Msi2 enhances muscle dysfunction in a myotonic dystrophy type 1 mouse model

Maria Sabater-Arcis; Nerea Moreno; Teresa Sevilla; Manuel Perez Alonso; Ariadna Bargiela; Ruben Artero

doi:10.1016/j.bj.2023.100667

Msi2 enhances muscle dysfunction in a myotonic dystrophy type 1 mouse model

Biomed J. 2023 Oct 3:100667. doi: 10.1016/j.bj.2023.100667. Online ahead of print.

Authors

Maria Sabater-Arcis¹, Nerea Moreno², Teresa Sevilla³, Manuel Perez Alonso⁴, Ariadna Bargiela⁵, Ruben Artero⁶

Affiliations

¹ Human Translational Genomics Group, University Institute for Biotechnology and Biomedicine (BIOTECMED), Dr. Moliner 50, Burjasot, Valencia, 46100, Spain; INCLIVA Biomedical Research Institute, Avda. Menéndez Pelayo 4, Valencia, 46010, Spain. Electronic address: maria.sabater@uv.es.
² Human Translational Genomics Group, University Institute for Biotechnology and Biomedicine (BIOTECMED), Dr. Moliner 50, Burjasot, Valencia, 46100, Spain; INCLIVA Biomedical Research Institute, Avda. Menéndez Pelayo 4, Valencia, 46010, Spain. Electronic address: Nerea.moreno@uv.es.
³ Neuromuscular and Ataxias Research Group, Health Research Institute Hospital La Fe (IIS La Fe). Av. de Fernando Abril Martorell, 106, 46026 Valencia, Spain; Centre for Biomedical Network Research on Rare Diseases (CIBERER); U763, CB06/05/0091, Valencia, Spain; Department of Medicine, University of Valencia. Av. Blasco Ibañez 15, Valencia, 46010, Spain. Electronic address: sevilla_ter@gva.es.
⁴ Human Translational Genomics Group, University Institute for Biotechnology and Biomedicine (BIOTECMED), Dr. Moliner 50, Burjasot, Valencia, 46100, Spain; INCLIVA Biomedical Research Institute, Avda. Menéndez Pelayo 4, Valencia, 46010, Spain. Electronic address: manuel.perez@uv.es.
⁵ Neuromuscular and Ataxias Research Group, Health Research Institute Hospital La Fe (IIS La Fe). Av. de Fernando Abril Martorell, 106, 46026 Valencia, Spain. Electronic address: ariadna_bargiela@iislafe.es.
⁶ Human Translational Genomics Group, University Institute for Biotechnology and Biomedicine (BIOTECMED), Dr. Moliner 50, Burjasot, Valencia, 46100, Spain; INCLIVA Biomedical Research Institute, Avda. Menéndez Pelayo 4, Valencia, 46010, Spain. Electronic address: ruben.artero@uv.es.

PMID: 37797921
DOI: 10.1016/j.bj.2023.100667

Abstract

Background: Myotonic dystrophy type 1 (DM1) is a rare neuromuscular disease caused by a CTG repeat expansion in the 3' untranslated region of the DM1 protein kinase gene. Characteristic degenerative muscle symptoms include myotonia, atrophy, and weakness. We previously proposed an MSI2>miR-7>autophagy axis whereby MSI2 overexpression repressed miR-7 biogenesis that subsequently de-repressed muscle catabolism through excessive autophagy. Because the DM1 HSA^LR mouse model expressing expanded CUG repeats shows weak muscle-wasting phenotypes, we hypothesized that MSI2 overexpression was sufficient to promote muscle dysfunction in vivo.

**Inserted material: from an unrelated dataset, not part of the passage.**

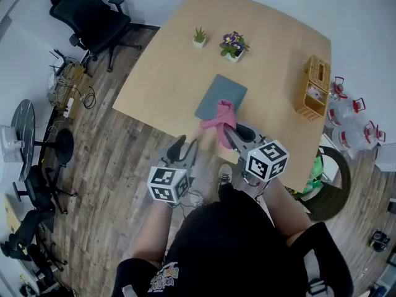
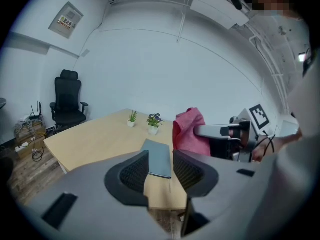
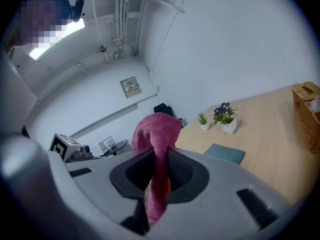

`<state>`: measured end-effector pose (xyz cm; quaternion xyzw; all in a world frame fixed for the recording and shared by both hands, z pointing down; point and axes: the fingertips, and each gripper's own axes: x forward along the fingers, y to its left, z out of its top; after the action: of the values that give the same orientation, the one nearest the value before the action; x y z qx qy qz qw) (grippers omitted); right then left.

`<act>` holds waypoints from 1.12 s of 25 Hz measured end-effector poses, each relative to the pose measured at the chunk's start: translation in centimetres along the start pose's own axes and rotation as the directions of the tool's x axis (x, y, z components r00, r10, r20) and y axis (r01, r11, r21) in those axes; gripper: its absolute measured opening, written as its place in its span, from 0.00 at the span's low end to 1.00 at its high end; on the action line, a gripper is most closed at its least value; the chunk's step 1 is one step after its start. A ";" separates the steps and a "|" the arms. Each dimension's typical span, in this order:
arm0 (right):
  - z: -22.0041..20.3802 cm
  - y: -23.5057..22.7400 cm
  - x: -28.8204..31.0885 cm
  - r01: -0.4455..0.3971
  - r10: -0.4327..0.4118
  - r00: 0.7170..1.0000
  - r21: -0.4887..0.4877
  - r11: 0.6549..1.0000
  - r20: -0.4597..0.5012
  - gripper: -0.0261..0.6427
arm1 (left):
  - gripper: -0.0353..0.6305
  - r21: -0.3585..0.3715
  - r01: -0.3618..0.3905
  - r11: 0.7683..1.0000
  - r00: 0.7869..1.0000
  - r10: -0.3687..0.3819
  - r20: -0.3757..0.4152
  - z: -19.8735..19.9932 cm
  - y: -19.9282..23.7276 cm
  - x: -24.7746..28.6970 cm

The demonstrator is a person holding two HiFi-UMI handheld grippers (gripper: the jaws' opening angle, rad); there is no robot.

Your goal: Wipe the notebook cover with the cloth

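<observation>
Your left gripper (image 1: 184, 152) is hanging open and empty; your right gripper (image 1: 228, 132), the nearer one, is clamping the cloth (image 1: 223, 115). Just ahead, the notebook (image 1: 218, 93) is lying flat, long axis running away from you.

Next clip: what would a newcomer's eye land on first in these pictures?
The pink cloth stands out most, pinched in the right tool and held up by the near corner of the grey-blue notebook. The notebook lies flat in the middle of the wooden table. The left tool hangs open and empty just off the table's near edge.
</observation>
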<state>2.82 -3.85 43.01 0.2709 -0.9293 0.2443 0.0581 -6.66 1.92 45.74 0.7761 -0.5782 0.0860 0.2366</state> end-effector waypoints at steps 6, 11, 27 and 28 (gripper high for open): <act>0.9 -2.9 1.4 -0.038 0.038 0.999 0.022 0.999 -0.020 0.13 | 0.25 -0.010 -0.049 0.999 0.998 0.049 -0.030 0.5 0.7 2.9; 0.9 -5.3 1.9 -0.062 0.063 0.997 0.030 0.998 -0.039 0.13 | 0.26 -0.010 -0.090 0.996 0.995 0.090 -0.041 0.6 0.7 5.2; 2.4 -10.4 2.4 0.012 -0.011 0.999 0.035 0.999 -0.037 0.13 | 0.26 -0.023 -0.104 0.994 0.987 0.100 -0.128 -0.8 2.9 9.9; 2.4 -10.8 2.5 0.024 -0.023 0.999 0.037 0.999 -0.037 0.13 | 0.27 -0.020 -0.100 0.995 0.986 0.096 -0.137 -1.0 3.3 10.3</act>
<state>6.51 -14.10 46.02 0.2783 -0.9201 0.2656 0.0730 -6.33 -7.15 51.64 0.7359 -0.5992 0.1421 0.2813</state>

Methods: By means of recombinant AAV murine Msi2 was overexpressed in neonates HSA^LR mice skeletal muscle to induce DM1-like phenotypes RESULTS: Sustained overexpression of the murine Msi2 protein in HSA^LR neonates induced autophagic flux and expression of critical autophagy proteins, increased central nuclei and reduced myofibers area, and weakened muscle strength. Importantly, these changes were independent of Mbnl1, Mbnl2, and Celf1 protein levels, which remained unchanged upon Msi2 overexpression.

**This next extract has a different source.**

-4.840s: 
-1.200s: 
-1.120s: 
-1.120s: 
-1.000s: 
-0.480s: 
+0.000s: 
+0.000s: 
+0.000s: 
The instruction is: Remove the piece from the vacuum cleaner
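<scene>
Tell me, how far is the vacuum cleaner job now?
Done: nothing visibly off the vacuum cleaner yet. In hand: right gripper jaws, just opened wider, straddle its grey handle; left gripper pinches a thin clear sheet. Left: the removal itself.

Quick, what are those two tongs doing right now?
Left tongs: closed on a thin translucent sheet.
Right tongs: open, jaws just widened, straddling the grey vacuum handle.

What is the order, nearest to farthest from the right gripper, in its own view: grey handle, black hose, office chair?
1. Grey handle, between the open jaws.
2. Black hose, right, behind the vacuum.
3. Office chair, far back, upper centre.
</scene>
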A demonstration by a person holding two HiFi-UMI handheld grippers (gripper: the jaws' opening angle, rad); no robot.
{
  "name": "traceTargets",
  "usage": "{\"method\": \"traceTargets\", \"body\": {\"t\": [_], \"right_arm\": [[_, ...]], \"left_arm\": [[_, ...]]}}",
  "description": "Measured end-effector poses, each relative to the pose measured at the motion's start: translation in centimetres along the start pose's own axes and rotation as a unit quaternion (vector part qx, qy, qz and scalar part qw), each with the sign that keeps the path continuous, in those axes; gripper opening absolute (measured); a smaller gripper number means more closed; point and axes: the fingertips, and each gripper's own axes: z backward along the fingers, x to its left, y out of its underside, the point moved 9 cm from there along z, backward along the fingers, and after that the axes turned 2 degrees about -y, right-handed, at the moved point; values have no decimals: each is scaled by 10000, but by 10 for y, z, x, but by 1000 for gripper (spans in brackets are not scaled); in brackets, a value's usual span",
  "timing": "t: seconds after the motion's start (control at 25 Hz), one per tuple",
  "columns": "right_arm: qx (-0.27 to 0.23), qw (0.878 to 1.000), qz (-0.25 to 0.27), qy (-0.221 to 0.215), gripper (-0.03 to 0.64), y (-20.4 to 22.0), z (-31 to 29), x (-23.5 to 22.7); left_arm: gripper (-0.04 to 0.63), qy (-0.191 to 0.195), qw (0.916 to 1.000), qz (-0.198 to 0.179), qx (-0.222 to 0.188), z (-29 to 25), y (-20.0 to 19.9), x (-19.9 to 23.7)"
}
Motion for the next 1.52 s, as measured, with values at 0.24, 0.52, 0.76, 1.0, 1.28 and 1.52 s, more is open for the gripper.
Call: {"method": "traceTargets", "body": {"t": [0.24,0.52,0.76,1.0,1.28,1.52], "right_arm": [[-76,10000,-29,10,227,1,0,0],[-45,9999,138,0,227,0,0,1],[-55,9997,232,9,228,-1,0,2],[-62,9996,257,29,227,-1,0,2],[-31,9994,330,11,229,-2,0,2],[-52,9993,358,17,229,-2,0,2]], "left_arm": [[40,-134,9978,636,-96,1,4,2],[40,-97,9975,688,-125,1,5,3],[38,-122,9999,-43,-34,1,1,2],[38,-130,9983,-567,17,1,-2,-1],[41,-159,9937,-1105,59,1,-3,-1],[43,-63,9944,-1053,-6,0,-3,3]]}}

Conclusions: Globally, molecular, histological, and functional data from these experiments in the HSA^LR mouse model confirms the pathological role of Msi2 expression levels as an atrophy-associated component that impacts the characteristic muscle dysfunction symptoms in DM1 patients.

Keywords: HSA(LR); Msi2; adeno-associated virus; muscle atrophy; myotonic dystrophy.